CHESTER NEWS ESPECIAL | Economia & Psicologia
No Mundo Econômico dos Humanos Nada é Somente o Que É (Parte II).
A economia tradicional costuma partir de uma premissa aparentemente simples: bens possuem valor. Casas, carros, dinheiro, empresas e ações podem ser avaliados, comparados e negociados. Mas será que essa visão explica completamente a forma como os seres humanos enxergam o mundo?
Talvez não.
Um objeto raramente representa apenas sua função material. Uma casa pode ser patrimônio para um investidor, mas significar infância, segurança e décadas de lembranças para uma família. O imóvel permanece exatamente o mesmo. O significado muda completamente.
Esse fenômeno parece estar presente em praticamente todos os aspectos da vida humana. Um automóvel pode representar apenas um meio de transporte para alguns. Para outros, representa liberdade, anos de trabalho, uma promessa feita a si mesmo ou até a lembrança de alguém que já não está mais presente.
Talvez o mesmo aconteça com o dinheiro.
Para a economia, dinheiro é unidade de troca, reserva de valor e instrumento financeiro. Para a psicologia humana, entretanto, dinheiro frequentemente representa algo muito maior: tempo de vida, liberdade, segurança, oportunidades, alimento, eletricidade, conforto, esperança e futuro.
Talvez seja por isso que duas pessoas possam atribuir valores completamente diferentes ao mesmo patrimônio. O preço pode ser objetivo. O significado quase nunca é.
Essa percepção também ajuda a compreender inúmeros conflitos sociais.
Muitas vezes imaginamos que as pessoas discutem sobre objetos, ideias ou fatos. Entretanto, talvez estejam defendendo algo muito mais profundo: os significados que atribuem a essas mesmas coisas.
Uma fábrica pode significar emprego para um trabalhador, investimento para um empresário e preocupação ambiental para um morador da região. A realidade física é a mesma. O universo simbólico muda conforme a experiência de cada indivíduo.

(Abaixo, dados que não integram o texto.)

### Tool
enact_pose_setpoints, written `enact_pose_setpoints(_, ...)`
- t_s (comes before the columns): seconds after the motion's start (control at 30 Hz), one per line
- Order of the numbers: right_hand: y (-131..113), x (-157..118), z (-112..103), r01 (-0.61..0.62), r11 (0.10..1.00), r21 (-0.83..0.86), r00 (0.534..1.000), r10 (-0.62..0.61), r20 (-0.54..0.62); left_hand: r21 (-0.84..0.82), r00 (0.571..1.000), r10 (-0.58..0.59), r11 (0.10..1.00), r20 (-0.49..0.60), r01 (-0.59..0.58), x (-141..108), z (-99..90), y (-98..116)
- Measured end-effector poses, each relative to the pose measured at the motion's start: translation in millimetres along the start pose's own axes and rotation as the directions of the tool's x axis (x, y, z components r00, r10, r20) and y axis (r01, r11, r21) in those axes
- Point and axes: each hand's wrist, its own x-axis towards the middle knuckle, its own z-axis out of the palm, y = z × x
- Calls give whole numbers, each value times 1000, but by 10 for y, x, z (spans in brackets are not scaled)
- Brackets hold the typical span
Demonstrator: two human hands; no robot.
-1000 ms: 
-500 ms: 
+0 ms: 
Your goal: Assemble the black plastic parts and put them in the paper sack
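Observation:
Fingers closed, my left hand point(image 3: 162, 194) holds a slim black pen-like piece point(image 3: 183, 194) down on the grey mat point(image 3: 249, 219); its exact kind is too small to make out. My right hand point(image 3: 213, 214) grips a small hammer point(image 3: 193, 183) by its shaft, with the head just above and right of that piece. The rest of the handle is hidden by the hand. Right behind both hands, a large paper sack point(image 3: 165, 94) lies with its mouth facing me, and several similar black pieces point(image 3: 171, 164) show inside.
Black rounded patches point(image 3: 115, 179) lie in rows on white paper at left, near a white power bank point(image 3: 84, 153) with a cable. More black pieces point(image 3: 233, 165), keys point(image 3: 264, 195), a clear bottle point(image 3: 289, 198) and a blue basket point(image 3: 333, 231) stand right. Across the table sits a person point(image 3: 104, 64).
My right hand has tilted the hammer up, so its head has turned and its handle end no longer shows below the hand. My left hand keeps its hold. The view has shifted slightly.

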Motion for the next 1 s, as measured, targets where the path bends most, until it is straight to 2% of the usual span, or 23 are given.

O mesmo ocorre com dinheiro, tecnologia, religião, propriedade, família, inteligência artificial, bandeiras, monumentos históricos e até mesmo com simples objetos do cotidiano.
Talvez grande parte dos conflitos humanos não exista porque discordamos da realidade objetiva, mas porque interpretamos essa realidade através de histórias pessoais completamente diferentes.
Essa hipótese também sugere uma aproximação interessante entre diferentes áreas do conhecimento.
A Economia procura compreender o valor objetivo das coisas.
A Psicologia procura compreender o significado subjetivo que essas mesmas coisas adquirem para cada indivíduo.
A Sociologia observa como esses significados são compartilhados por grupos e culturas.
E a Política frequentemente surge justamente quando diferentes significados entram em conflito.
Talvez compreender uma sociedade exija muito mais do que analisar números, indicadores econômicos ou estatísticas. Exija compreender quais histórias as pessoas associam aos seus bens, às suas conquistas, às suas perdas e às suas memórias.
No mundo humano, um objeto raramente vale apenas pelo que é.
Vale pelo tempo investido para conquistá-lo.
Pelas lembranças que preserva.
Pelas pessoas que representa.
Pelos sonhos que simboliza.
E pelas histórias que continua contando.
Talvez esta seja uma das diferenças fundamentais entre uma análise puramente econômica e uma análise verdadeiramente humana.
Porque, no fim, os objetos são físicos. Os significados são mentais. E é o significado que determina o verdadeiro valor humano das coisas.